## EXERCISE:
Where does the word "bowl" occur in the data below? Copy each line that holds it.
* * * * * * *
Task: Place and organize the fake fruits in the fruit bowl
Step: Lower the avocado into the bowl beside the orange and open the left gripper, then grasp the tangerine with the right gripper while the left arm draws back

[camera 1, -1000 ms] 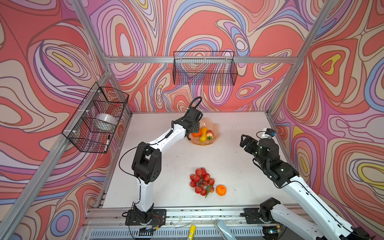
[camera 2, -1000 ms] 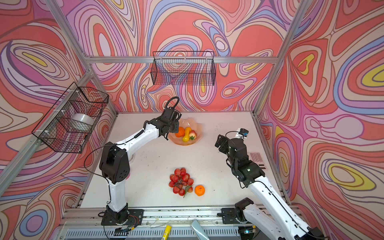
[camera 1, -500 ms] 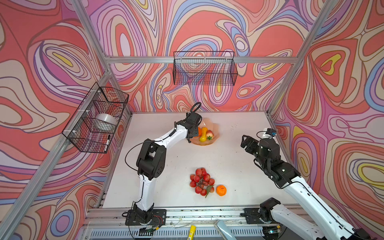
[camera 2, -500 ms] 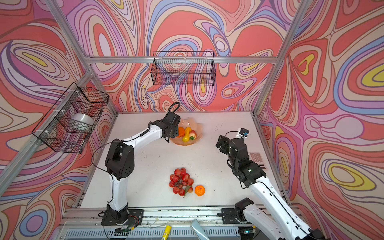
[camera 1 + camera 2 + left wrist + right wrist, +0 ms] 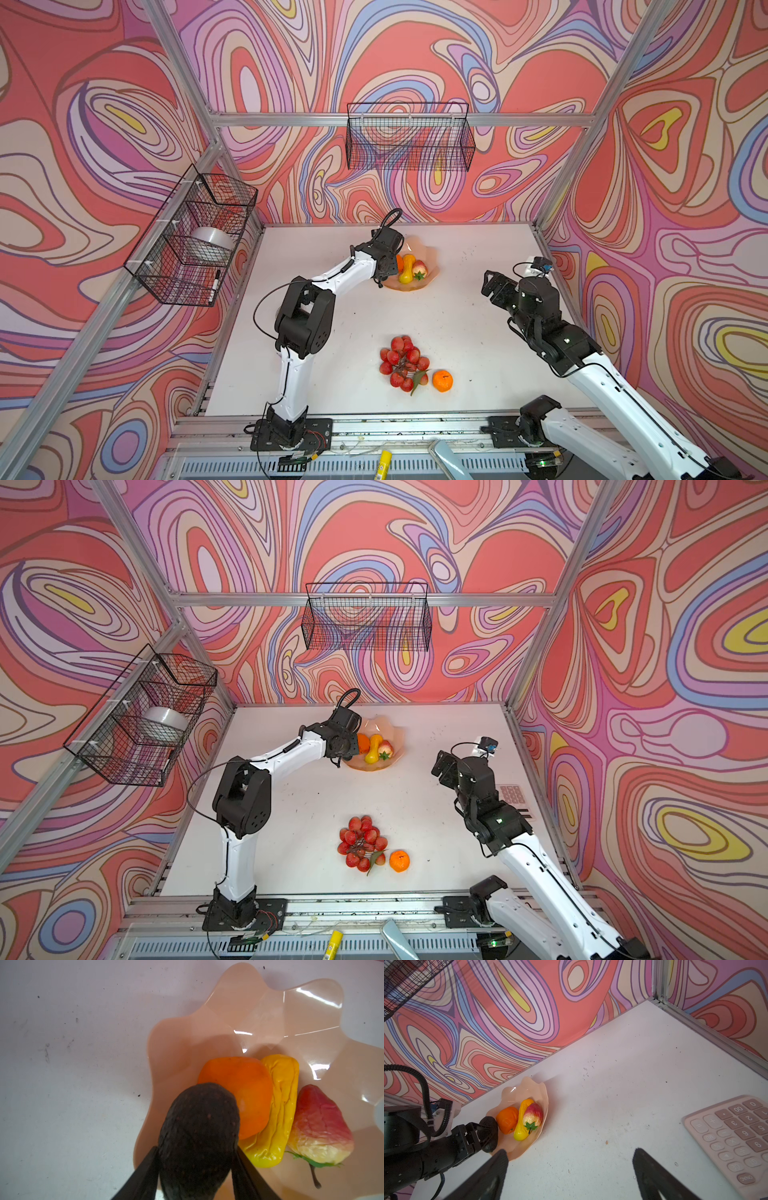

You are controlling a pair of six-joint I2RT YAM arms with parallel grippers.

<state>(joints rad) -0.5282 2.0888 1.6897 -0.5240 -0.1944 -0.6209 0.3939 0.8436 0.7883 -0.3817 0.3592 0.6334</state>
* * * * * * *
## SOLUTION FOR THIS TASK:
Task: Place and organize the fake fruits in the fruit bowl
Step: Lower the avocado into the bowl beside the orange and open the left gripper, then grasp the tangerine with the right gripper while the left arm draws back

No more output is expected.